Усопшие в этой деревне отправляются на кладбище сами — не совсем так, конечно, — их уносят туда чужие руки, что, в общем, не меняет сути, так что можно сказать, что Жак Антонетти отправился в последний свой путь в полном одиночестве, пока все его родственники стояли после заупокойной мессы под июньским солнцем у церкви и принимали соболезнования уже далеко от него, ибо горе, сочувствие или безразличие есть проявления жизни, а усопшего следует от этого оскорбительного действа оградить. Жак Антонетти скончался тремя днями раньше в одной из парижских клиник, и самолет с его телом приземлился в Аяччо в самый день похорон, в час, когда его сын Матье выходил из спальни официанток и направлялся к бару, чтобы выпить кофе. Либеро — в костюме — был уже за стойкой и как раз заправлял кофеварку, и Матье с благодарностью отметил, что тот так рано встал, чтобы прийти его поддержать.
— Ты что, спал здесь?
Матье опустил голову и кивнул. Он думал, что у него получится провести две ночи дома, он так и собирался сделать и даже позавчера попытался, но дед все время сидел и молчал; он, может, и не заметил его присутствия, хотя Матье тоже сидел в кресле рядом, уставившись на закрытые ставни, и когда сумерки начали сгущаться, он поднялся, чтобы включить свет, но дед сказал:
— Нет,
не шелохнувшись, не повышая голоса, просто сказал:
— Нет,
и добавил:
— Не в свою очередь ушел,
и сделал жест, который Матье поспешил расценить как разрешение удалиться или, может быть, как что-то более категоричное и резкое — что-то вроде властной просьбы тут же уйти и не мешать одиночеству, которое требовало лишь ночной тишины, — и Матье послушался, он решил не докучать деду своим присутствием, а заодно освободился и сам и больше домой не возвращался. Либеро поставил чашки с кофе на стол, присел рядом с Матье и оглядел его с ног до головы.
— Ты вот так пойдешь? Ты вот так будешь отца хоронить?
На Матье были чистые джинсы и черная, на скорую руку выглаженная рубашка. Он растерянно оглядел себя сам.
— А что, что-то не так?
Либеро наклонился к нему и приобнял за шею.
— Нет, не так. Ты не можешь хоронить отца в таком виде. От тебя несет потом. Духами. Ты воняешь. Морда вся помятая. Мы сейчас пойдем домой, к матери, ты сначала примешь душ, побреешься, подберем тебе костюм, галстук, найдем что-нибудь твоего размера, и все будет хорошо, ты все сделаешь как надо, все будет хорошо. Я буду с тобой. Все пройдет как надо, вот увидишь, обещаю.
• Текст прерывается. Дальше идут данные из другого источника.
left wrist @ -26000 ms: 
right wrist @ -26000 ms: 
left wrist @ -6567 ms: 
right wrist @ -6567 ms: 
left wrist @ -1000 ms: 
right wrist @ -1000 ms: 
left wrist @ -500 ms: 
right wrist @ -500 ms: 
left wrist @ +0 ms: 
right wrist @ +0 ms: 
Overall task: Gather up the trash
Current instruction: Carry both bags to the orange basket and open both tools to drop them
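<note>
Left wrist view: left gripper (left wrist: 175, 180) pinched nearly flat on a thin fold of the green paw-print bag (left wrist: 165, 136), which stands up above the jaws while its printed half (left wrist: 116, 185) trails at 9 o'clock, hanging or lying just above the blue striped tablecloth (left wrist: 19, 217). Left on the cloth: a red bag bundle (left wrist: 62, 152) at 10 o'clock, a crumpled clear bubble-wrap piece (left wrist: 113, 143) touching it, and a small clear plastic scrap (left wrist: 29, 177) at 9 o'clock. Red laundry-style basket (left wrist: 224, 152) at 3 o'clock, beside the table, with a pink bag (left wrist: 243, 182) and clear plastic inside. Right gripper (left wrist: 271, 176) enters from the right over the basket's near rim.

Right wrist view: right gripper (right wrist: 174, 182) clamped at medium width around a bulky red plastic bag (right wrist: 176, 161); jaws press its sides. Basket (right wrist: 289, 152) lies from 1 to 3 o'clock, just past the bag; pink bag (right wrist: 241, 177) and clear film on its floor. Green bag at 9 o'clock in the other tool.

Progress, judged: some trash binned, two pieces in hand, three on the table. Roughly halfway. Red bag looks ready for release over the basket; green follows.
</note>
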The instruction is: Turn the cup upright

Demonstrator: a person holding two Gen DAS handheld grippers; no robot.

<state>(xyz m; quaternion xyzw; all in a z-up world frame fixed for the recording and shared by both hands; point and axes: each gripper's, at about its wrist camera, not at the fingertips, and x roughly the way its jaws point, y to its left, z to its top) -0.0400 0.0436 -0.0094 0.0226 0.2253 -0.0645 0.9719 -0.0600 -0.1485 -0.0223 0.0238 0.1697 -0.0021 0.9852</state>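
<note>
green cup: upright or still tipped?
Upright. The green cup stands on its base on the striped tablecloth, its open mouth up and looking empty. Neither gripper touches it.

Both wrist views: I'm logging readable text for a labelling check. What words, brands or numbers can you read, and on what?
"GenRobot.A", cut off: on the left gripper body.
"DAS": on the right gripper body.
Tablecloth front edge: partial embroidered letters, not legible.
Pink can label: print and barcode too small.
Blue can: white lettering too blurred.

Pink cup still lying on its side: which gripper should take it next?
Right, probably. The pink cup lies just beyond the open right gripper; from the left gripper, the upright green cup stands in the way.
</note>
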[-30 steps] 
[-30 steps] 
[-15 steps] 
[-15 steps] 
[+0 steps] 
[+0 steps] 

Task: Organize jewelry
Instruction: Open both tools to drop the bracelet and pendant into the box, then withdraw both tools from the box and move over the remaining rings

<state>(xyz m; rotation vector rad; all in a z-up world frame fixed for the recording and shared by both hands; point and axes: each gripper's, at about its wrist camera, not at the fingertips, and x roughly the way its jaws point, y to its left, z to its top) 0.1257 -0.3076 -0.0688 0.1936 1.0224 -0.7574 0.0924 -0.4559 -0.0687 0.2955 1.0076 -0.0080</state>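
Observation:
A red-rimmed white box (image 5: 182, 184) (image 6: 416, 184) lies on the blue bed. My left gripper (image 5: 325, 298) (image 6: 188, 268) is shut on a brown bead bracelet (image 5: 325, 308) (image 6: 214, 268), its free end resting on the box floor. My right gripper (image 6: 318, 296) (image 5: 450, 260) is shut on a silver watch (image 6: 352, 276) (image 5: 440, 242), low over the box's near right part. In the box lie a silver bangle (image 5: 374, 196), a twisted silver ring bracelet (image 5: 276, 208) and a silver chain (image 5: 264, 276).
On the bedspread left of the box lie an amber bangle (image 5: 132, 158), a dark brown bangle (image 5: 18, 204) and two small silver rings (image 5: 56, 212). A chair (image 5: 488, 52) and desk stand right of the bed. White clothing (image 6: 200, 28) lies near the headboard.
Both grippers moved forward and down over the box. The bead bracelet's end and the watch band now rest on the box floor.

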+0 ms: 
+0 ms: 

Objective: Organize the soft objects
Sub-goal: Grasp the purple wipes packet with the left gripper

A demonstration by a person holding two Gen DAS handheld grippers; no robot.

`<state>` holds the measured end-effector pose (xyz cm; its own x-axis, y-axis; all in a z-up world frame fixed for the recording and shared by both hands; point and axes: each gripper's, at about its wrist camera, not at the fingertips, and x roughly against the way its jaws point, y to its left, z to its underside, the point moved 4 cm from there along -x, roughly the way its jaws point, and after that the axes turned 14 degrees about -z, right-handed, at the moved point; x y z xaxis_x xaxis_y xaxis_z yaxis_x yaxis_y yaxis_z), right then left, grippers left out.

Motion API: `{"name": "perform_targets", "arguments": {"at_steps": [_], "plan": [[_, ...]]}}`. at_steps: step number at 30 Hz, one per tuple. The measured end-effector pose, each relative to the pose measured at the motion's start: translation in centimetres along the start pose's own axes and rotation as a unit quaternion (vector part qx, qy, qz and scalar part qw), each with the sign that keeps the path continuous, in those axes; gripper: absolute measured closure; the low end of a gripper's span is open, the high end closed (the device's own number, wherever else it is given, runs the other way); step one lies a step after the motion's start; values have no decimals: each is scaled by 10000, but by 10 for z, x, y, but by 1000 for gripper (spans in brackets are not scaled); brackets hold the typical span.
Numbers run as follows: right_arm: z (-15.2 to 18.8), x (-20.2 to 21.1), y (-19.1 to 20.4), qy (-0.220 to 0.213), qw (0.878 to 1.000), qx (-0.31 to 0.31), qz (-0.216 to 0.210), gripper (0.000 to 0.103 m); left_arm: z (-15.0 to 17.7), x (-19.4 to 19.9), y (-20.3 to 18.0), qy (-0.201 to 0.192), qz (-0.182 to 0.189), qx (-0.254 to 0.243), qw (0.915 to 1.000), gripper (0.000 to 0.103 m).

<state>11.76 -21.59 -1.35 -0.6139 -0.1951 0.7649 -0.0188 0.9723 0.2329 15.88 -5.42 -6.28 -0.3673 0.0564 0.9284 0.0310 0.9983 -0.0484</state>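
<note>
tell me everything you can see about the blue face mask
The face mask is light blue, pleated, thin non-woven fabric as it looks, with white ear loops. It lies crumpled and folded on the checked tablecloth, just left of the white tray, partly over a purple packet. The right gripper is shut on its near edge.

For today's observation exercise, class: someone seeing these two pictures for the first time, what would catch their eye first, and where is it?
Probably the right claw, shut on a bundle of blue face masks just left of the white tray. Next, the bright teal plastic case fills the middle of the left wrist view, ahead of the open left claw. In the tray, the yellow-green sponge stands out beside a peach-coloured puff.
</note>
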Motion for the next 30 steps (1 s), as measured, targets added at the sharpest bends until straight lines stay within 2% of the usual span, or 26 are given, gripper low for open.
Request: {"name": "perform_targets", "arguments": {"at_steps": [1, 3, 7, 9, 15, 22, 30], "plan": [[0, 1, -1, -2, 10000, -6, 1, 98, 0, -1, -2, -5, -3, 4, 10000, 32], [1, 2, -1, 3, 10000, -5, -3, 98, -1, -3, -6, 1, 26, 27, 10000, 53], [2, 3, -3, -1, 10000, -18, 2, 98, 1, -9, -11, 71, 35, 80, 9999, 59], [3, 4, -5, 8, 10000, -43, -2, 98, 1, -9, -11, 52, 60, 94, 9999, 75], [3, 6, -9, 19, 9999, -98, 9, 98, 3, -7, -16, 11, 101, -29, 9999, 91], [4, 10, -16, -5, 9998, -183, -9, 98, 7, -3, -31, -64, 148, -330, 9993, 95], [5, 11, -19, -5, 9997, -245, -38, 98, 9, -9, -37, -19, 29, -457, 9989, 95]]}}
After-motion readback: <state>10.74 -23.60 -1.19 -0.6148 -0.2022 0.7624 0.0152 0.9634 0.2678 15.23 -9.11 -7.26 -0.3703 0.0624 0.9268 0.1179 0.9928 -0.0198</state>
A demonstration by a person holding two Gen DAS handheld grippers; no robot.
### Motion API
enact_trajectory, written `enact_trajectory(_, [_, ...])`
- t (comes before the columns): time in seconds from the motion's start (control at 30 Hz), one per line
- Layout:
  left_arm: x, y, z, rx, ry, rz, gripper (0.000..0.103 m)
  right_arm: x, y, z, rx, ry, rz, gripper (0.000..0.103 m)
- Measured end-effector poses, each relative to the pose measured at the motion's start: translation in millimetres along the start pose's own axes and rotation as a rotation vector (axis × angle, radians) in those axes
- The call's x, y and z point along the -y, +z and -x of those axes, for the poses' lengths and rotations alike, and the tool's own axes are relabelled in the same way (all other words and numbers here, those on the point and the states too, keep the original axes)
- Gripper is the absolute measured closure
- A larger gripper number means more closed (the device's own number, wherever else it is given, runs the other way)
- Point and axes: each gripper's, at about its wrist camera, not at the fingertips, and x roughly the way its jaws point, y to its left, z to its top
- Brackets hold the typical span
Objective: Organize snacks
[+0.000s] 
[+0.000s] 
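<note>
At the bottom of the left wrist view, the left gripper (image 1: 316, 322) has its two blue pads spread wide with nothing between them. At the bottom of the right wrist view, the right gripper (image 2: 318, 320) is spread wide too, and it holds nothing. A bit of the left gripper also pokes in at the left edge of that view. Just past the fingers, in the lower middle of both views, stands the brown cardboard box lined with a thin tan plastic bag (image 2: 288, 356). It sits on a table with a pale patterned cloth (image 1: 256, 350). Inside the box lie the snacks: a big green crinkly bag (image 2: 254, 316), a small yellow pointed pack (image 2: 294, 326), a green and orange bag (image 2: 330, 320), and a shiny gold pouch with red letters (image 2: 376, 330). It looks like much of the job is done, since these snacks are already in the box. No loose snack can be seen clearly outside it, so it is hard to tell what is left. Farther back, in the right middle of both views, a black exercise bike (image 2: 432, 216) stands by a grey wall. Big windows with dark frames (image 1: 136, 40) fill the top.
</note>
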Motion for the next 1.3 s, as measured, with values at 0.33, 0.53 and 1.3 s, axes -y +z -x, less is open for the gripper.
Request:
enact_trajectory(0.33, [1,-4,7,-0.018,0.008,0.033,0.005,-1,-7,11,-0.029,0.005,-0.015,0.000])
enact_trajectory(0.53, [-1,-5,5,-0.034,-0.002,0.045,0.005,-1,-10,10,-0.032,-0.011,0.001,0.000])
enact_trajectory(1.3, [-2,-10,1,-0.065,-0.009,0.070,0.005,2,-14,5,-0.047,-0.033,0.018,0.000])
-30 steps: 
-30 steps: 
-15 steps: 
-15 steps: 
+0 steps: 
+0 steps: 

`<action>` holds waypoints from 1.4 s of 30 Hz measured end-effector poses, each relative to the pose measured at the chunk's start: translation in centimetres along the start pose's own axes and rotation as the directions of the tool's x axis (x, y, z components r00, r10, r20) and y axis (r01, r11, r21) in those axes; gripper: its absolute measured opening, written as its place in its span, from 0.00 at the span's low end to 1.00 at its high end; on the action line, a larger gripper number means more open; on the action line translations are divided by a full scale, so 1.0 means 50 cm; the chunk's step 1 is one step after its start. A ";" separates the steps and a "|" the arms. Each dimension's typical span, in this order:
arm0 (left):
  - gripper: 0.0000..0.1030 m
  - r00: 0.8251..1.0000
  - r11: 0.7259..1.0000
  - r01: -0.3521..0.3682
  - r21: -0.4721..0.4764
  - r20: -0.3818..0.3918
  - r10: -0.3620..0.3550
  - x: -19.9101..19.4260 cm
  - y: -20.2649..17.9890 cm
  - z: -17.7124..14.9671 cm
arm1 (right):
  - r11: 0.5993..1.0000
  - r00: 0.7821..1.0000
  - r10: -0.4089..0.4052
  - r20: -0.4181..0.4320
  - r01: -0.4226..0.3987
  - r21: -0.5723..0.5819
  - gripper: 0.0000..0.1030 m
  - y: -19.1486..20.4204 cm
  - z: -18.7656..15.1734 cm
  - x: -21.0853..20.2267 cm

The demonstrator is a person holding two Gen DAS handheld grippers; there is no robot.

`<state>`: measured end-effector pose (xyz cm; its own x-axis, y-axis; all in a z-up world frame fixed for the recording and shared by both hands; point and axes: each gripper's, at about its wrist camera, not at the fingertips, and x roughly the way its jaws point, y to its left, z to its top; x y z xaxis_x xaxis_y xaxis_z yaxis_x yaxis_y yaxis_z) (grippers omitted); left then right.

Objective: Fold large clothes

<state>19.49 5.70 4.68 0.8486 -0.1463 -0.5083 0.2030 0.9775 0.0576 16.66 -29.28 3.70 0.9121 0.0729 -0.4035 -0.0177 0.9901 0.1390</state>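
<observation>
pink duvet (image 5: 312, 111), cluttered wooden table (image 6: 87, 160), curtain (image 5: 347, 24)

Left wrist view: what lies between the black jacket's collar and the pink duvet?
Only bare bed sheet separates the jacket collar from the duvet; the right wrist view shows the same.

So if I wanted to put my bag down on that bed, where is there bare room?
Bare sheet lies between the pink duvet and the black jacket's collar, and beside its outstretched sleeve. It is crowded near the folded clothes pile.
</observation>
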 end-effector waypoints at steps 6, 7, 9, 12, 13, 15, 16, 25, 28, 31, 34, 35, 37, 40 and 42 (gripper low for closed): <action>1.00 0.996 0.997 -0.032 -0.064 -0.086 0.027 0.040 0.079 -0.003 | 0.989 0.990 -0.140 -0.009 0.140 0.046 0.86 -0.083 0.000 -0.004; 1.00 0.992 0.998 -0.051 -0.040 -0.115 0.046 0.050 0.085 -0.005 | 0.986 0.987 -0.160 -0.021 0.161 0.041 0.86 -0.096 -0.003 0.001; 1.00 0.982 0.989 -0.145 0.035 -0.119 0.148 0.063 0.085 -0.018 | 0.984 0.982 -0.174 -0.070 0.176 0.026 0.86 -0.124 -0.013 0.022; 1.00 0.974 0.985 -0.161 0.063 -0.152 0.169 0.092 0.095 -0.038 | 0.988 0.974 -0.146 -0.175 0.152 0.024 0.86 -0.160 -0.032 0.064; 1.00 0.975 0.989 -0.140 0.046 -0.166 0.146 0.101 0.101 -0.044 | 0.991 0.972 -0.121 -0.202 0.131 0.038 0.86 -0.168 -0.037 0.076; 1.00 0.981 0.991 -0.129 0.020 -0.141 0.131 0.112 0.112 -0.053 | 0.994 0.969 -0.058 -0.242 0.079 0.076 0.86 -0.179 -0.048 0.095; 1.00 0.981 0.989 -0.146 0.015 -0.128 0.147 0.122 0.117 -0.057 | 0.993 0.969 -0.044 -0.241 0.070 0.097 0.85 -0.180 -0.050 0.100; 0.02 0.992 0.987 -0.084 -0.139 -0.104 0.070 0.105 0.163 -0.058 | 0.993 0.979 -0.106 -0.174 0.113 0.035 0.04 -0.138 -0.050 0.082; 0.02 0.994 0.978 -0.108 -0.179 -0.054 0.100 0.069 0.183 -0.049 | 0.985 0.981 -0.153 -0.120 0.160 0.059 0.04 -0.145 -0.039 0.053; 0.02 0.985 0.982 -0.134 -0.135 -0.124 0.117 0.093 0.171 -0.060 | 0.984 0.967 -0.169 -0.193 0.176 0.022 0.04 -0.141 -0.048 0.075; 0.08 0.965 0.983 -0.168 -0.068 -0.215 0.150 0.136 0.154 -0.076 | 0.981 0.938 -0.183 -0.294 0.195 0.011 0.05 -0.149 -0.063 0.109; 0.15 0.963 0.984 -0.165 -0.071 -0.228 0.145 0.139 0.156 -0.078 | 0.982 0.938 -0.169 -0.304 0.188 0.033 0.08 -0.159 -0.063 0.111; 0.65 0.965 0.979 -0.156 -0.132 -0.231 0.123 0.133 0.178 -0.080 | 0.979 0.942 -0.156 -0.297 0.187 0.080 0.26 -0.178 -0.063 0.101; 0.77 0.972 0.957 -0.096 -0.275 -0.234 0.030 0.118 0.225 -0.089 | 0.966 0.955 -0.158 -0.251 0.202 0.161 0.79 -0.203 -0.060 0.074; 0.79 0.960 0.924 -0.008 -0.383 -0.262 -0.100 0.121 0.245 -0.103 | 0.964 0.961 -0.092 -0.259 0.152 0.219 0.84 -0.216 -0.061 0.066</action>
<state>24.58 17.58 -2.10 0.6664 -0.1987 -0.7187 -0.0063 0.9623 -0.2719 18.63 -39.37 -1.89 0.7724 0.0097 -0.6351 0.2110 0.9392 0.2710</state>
Матье почувствовал, как на глаза у него наворачиваются слезы, но влага лишь дрогнула в уголках глаз и вдруг резко схлынула. Матье задержал дыхание, резко обнял Либеро, и они пошли; через два часа, когда катафалк, за которым тянулась нескончаемая вереница машин, въехал в деревню под тяжелый колокольный звон, Матье стоял вместе с дедом у входа в церковь; он утопал в костюме, который был ему слишком велик; пиджак ему было наказано не расстегивать, чтобы скрыть некрасивые складки брюк, которые держались на застегнутом выше пояса ремне. Либеро сделал Матье знак большим пальцем — дескать, все хорошо — и вдруг, когда из катафалка извлекли гроб, из подъехавших машин повалила одержимая толпа и в невообразимой сутолоке ринулась к Матье с поцелуями: незнакомые женщины прижимали его к черным кружевам своих траурных платьев, щеки его стали липкими от чужих слез, витали резкие ароматы одеколона, дневного крема и дешевых духов, и краем глаза Матье замечал, как другие незнакомые люди не переставали пихаться, прокладывая себе дорогу к Марселю; и тогда служащий похоронного бюро крикнул:
— Потом, потом! Соболезнования — потом! После церемонии!